Give back all the data exactly, line by line.

BEGIN

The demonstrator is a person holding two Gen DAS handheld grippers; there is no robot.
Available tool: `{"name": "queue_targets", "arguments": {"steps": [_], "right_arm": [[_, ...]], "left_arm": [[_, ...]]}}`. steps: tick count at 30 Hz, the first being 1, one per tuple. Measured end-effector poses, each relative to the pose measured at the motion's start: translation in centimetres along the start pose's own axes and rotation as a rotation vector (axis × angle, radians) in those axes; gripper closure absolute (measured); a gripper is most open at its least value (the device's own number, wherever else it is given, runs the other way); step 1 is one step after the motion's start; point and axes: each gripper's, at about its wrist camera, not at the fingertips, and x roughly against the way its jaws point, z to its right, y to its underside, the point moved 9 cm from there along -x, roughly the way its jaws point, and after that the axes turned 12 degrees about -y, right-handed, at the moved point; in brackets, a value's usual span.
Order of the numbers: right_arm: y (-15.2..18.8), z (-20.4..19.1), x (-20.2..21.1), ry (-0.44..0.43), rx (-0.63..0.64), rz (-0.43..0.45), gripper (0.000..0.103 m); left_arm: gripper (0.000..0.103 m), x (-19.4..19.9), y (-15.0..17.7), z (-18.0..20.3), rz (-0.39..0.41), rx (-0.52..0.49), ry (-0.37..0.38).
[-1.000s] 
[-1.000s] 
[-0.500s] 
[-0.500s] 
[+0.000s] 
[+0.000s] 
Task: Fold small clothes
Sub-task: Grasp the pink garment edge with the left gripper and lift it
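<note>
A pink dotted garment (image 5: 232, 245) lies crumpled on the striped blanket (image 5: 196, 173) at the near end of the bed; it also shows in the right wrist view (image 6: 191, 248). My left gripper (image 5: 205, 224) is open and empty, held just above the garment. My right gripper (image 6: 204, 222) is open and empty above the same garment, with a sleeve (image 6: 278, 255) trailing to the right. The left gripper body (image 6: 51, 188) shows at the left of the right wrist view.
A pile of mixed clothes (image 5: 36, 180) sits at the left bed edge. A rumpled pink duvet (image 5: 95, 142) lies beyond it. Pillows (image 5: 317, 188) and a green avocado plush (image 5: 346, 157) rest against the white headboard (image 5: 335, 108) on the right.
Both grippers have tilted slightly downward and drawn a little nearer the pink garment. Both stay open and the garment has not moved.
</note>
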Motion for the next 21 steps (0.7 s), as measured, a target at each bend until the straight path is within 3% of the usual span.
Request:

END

Written response
The demonstrator is a person holding two Gen DAS handheld grippers; there is no robot.
Available tool: `{"name": "queue_targets", "arguments": {"steps": [_], "right_arm": [[_, ...]], "left_arm": [[_, ...]]}}`. steps: tick count at 30 Hz, the first being 1, one per tuple. Measured end-effector poses, each relative to the pose measured at the motion's start: translation in centimetres along the start pose's own axes and rotation as a rotation vector (axis × angle, radians) in those axes; gripper closure absolute (measured); a gripper is most open at its least value (the device's own number, wherever else it is given, runs the other way); step 1 is one step after the motion's start; point and axes: each gripper's, at about its wrist camera, not at the fingertips, and x roughly against the way its jaws point, z to its right, y to its underside, the point moved 9 cm from there along -x, roughly the way its jaws point, and after that the axes turned 12 degrees about -y, right-handed, at the moved point; in brackets, a value's usual span.
Order of the numbers: right_arm: y (-15.2..18.8), z (-20.4..19.1), x (-20.2..21.1), ry (-0.44..0.43), rx (-0.63..0.64), rz (-0.43..0.45), gripper (0.000..0.103 m); left_arm: gripper (0.000..0.103 m), x (-19.4..19.9), y (-15.0..17.7), z (-18.0..20.3), rz (-0.39..0.41), rx (-0.52..0.49), ry (-0.37..0.38).
[-1.000s] 
[-1.000s] 
[-0.500s] 
[-0.500s] 
[+0.000s] 
[+0.000s] 
Task: Fold small clothes
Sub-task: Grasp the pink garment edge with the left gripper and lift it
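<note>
A pink dotted garment (image 5: 232, 245) lies crumpled on the striped blanket (image 5: 196, 173) at the near end of the bed; it also shows in the right wrist view (image 6: 191, 248). My left gripper (image 5: 205, 224) is open and empty, held just above the garment. My right gripper (image 6: 204, 222) is open and empty above the same garment, with a sleeve (image 6: 278, 255) trailing to the right. The left gripper body (image 6: 51, 188) shows at the left of the right wrist view.
A pile of mixed clothes (image 5: 36, 180) sits at the left bed edge. A rumpled pink duvet (image 5: 95, 142) lies beyond it. Pillows (image 5: 317, 188) and a green avocado plush (image 5: 346, 157) rest against the white headboard (image 5: 335, 108) on the right.
Both grippers have tilted slightly downward and drawn a little nearer the pink garment. Both stay open and the garment has not moved.
</note>
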Motion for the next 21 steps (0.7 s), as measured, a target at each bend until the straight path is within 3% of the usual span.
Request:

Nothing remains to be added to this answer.